To many, the northeast portion of the Garden State is better known for traffic congestion and honking horns than for our diverse natural resources. But through the eyes of an angler, the view can be much different. Some of New Jersey’s most overlooked fishing waters are right before your eyes. Although the lower ends of the Passaic and Raritan rivers flow through the most urbanized and industrialized areas of the state, the fisheries in these underappreciated waters can provide endless hours of lunker-to-lunker traffic for anglers in the know.
The Raritan River
The Raritan River proper is one of the most diverse yet underutilized fisheries in New Jersey. Fresh waters originating from seven northern counties flow downstream past the freshwater fishing license line at the Landing Lane Bridge in New Brunswick, then ultimately into the Atlantic Ocean via the Raritan Bay. Influenced not only by wild fish of both fresh and saltwater origin but also by an assortment of hatchery-reared species, the Raritan has much to offer anglers beyond its pleasant scenery and calming flows. The lower end of this river is a very short ride for many residents of Somerset and Middlesex counties and offers some of the state’s finest smallmouth bass fishing, along with over a dozen other species just begging to be caught!
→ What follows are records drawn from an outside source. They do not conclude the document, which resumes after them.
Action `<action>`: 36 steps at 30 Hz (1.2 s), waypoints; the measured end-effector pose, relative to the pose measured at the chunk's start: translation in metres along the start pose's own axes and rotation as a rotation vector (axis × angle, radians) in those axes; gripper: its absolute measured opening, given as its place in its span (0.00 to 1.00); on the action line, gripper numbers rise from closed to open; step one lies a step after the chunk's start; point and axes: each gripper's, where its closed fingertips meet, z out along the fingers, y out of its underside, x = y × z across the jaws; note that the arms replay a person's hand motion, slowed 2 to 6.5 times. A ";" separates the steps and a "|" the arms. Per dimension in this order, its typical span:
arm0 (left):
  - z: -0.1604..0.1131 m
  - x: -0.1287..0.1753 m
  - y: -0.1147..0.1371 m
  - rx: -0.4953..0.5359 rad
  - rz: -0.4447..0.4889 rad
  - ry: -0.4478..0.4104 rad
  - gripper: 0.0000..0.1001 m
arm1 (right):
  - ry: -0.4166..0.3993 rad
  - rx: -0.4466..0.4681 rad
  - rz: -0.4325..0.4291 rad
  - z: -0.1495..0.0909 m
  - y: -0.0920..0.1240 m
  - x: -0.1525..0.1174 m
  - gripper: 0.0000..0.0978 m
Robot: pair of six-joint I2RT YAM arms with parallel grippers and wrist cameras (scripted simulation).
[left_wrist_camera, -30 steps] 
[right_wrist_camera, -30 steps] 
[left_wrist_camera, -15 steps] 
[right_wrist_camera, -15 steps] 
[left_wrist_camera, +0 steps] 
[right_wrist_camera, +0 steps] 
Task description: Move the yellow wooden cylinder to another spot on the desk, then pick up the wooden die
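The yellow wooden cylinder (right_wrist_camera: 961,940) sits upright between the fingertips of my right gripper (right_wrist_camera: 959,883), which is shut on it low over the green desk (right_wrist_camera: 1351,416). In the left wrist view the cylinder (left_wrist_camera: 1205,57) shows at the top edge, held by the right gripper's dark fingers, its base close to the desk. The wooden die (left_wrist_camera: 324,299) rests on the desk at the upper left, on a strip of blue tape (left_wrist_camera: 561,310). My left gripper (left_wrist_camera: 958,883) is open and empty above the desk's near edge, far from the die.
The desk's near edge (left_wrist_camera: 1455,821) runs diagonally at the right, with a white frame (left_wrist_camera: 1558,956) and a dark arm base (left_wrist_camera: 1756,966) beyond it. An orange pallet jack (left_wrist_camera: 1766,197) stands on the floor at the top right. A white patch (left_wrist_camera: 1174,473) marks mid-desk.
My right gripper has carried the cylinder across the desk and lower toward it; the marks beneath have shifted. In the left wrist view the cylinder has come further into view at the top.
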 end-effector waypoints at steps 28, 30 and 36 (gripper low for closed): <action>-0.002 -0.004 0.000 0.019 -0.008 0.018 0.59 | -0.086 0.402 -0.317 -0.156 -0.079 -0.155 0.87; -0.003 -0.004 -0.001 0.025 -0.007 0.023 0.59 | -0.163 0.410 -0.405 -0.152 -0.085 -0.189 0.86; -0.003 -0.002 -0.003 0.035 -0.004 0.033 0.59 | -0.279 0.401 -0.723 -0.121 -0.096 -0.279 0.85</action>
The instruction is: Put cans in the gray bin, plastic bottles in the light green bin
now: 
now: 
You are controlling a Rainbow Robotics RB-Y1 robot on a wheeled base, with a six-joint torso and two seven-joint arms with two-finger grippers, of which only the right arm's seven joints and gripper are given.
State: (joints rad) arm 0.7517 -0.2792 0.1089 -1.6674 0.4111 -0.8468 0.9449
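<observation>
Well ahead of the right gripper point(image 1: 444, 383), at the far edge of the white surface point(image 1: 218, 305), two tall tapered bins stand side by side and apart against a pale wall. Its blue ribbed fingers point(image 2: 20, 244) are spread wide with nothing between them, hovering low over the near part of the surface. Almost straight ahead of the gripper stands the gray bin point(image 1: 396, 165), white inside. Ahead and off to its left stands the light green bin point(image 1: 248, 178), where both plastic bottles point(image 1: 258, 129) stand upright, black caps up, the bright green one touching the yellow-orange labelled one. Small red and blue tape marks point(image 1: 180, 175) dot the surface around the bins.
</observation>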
The Raritan River is a high-quality and diverse fishery, but anglers wonder, how can this be without a stocking program? It is important to know that many sportfish such as largemouth, smallmouth and striped bass, an assortment of panfish, common carp and several catfish species successfully reproduce in the Raritan River because the conditions are suitable for natural reproduction making stocking unnecessary. This is the best of both worlds: a quality fishery that is self-sustainable.
Secondly, many of the river’s tributaries and impoundments are stocked with an array of warm and coolwater species which ultimately end up in the main stem river. The two largest contributors are the Millstone River and the Delaware and Raritan Canal (D&R Canal) and to a lesser degree Carnegie Lake, Spruce Run Reservoir and Budd Lake. These waters are collectively stocked with muskie (occasionally tiger muskie), northern pike and/or channel catfish. Countless other waters serve as a source for wild and hatchery-raised fish. The presence of walleye in the Raritan is attributed to the direct pathway provided by the D&R Canal—as its name implies—from the Delaware River to the Raritan River.
The Raritan River has a recovering American shad population. Due to serious declines, fishing for American shad is prohibited on all New Jersey fresh waters except the Delaware River and its tributaries. As the Raritan River’s Calco, Robert Street and Nevious Street dams were removed in consecutive years starting in 2011, a renewed hope emerged for the recovery of the shad’s sweet-water migration along each newly opened mile of river. There is optimism that their comeback will one day rival that of the “Big D” where the spring of 2013 brought American shad up the Delaware River in waves. Anglers were quoted as having “the best shad fishing in years!”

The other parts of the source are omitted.